Passenger rail is not only attractive for reasons of historical sentimentalism, but assumptions about the cost of developing it today seems also to be sentimentally rooted in an era before environmental impact studies, protracted court challenges, and inflationary land prices.

Government spends $1.7m on house for light rail project

Quote:
THE Bligh Government has spent $1.7 million buying an old house with a land value of just $285,000 for the Gold Coast light rail project.
The price paid for the small property in Southport's Scarborough St, which will be bulldozed to make way for the rapid transit system, has stunned observers.
With about 250 properties to be totally or partially resumed for the project, they are questioning how much of its $1 billion taxpayer-funded budget will be chewed up on acquiring the land for the 13km light rail corridor through some of the Gold Coast's most densely populated suburbs.
"It's an incredible price," Southport-based councillor Dawn Crichlow said. "In today's market, that price is just over the top."
A prominent Southport real estate agent agreed.
"That seems exorbitant, over the top," he said. "I wouldn't be able to sell it for that in a fit, especially in the current market.
"It's a lot of money and I don't know how they (the Government) would justify it with the valuer-general."

The article proceeds in a state of shock at the the costs of private land resumptions, as if the properties should be acquired at market value and not a penny more. But how realistic is this? Sure the Australian Constitution allows for the government to appropriate any property it sees fit, with fair compensation, but who is to decide what 'fair' is? And why should the current market value be the only metric of fairness? If someone is particularly attached to their property for emotional or other reasons, then the market value means little to them in their own definition of what is fair. In practice nearly everyone ultimately has their price, and unless the land is a site of an apparition of Mary, then eventually they'll come to determine what their emotional investment is priced at in dollars.

Consider the alternative; the owner decides that his rights are violated, and digs in, prepared for a war. With court challenges, publicity stunts, community activism with other property owners that also want to stay put, and finally lying down in front of the bulldozers. So paying $1.7 million, three, four, or five times its market value, is certainly the cheapest and fastest way out for the government.

Obviously any public infrastructure project faces this problem, even the much-maligned freeways, as that is the cost of doing business these days.
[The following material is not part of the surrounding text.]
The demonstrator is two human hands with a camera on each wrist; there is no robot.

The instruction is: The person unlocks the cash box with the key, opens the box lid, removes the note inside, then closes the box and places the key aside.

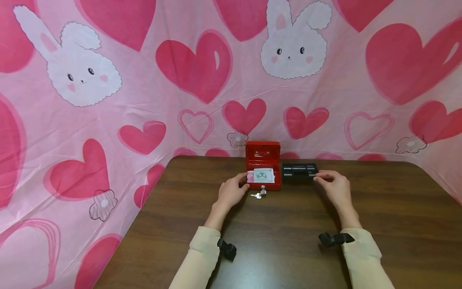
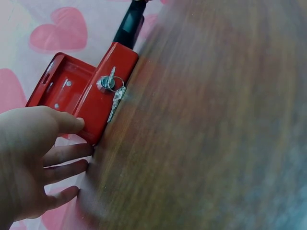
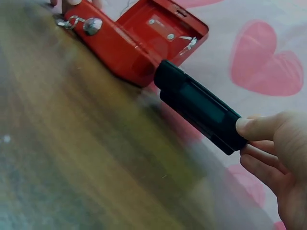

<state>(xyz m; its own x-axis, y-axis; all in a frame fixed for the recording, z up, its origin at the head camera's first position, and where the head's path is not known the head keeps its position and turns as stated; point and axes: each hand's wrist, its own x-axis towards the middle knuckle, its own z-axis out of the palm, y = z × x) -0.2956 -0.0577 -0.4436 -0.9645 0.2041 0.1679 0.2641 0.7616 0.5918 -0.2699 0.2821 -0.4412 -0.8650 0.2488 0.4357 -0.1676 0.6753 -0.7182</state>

And there is no way around this unless the legal and bureaucratic systems, and a vast panoply of legislation was somehow overturned, which short of a revolution isn't going to happen.

Another thing to consider that with a rapidly expanding population, where we are relentlessly informed that the additional population brings economic benefits merely through a warm-body effect of a larger market, how much of this benefit is consumed by an overwhelmed public infrastructure that can not scale to the increase in numbers without an exponential rise in costs.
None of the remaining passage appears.